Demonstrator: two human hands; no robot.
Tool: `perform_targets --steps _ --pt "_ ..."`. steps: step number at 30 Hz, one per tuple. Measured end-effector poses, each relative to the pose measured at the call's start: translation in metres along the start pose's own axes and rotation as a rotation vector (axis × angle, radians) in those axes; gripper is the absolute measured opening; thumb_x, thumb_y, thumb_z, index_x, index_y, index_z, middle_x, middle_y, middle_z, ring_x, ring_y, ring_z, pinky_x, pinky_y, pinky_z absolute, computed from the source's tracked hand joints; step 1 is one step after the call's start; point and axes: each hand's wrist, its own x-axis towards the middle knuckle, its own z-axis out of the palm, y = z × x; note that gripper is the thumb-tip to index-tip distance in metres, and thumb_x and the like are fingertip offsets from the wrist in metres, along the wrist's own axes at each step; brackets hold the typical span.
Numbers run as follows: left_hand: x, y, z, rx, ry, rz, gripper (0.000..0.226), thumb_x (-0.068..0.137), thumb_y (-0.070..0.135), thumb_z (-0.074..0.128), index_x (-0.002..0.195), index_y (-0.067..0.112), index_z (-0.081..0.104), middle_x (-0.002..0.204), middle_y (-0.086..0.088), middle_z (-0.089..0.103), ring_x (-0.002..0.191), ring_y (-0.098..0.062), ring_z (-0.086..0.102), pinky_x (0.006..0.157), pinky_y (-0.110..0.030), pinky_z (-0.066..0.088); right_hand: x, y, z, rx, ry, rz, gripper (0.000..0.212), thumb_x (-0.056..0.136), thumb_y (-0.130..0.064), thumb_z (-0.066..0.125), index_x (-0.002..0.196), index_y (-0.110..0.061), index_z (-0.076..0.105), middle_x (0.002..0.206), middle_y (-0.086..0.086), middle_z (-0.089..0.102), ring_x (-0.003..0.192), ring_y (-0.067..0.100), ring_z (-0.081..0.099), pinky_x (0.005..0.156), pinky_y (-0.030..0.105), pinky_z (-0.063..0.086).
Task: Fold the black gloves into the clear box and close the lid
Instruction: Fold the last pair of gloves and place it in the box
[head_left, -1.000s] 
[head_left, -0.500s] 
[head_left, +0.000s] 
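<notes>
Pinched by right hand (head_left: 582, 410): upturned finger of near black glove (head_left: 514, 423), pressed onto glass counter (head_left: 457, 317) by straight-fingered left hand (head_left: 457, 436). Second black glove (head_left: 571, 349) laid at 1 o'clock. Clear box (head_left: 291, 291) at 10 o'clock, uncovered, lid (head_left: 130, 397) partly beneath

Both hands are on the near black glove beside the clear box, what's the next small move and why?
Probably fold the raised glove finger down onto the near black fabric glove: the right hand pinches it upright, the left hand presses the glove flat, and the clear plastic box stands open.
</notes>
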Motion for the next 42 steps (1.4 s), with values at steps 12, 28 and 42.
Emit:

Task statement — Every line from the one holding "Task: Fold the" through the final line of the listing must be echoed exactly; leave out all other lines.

Written reply —
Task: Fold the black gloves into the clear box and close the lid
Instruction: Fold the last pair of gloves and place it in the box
[head_left, -1.000s] 
[head_left, -0.500s] 
[head_left, +0.000s] 
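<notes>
Pinched by right hand (head_left: 582, 410): upturned finger of near black glove (head_left: 514, 423), pressed onto glass counter (head_left: 457, 317) by straight-fingered left hand (head_left: 457, 436). Second black glove (head_left: 571, 349) laid at 1 o'clock. Clear box (head_left: 291, 291) at 10 o'clock, uncovered, lid (head_left: 130, 397) partly beneath

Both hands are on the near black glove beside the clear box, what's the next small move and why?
Probably fold the raised glove finger down onto the near black fabric glove: the right hand pinches it upright, the left hand presses the glove flat, and the clear plastic box stands open.
</notes>
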Motion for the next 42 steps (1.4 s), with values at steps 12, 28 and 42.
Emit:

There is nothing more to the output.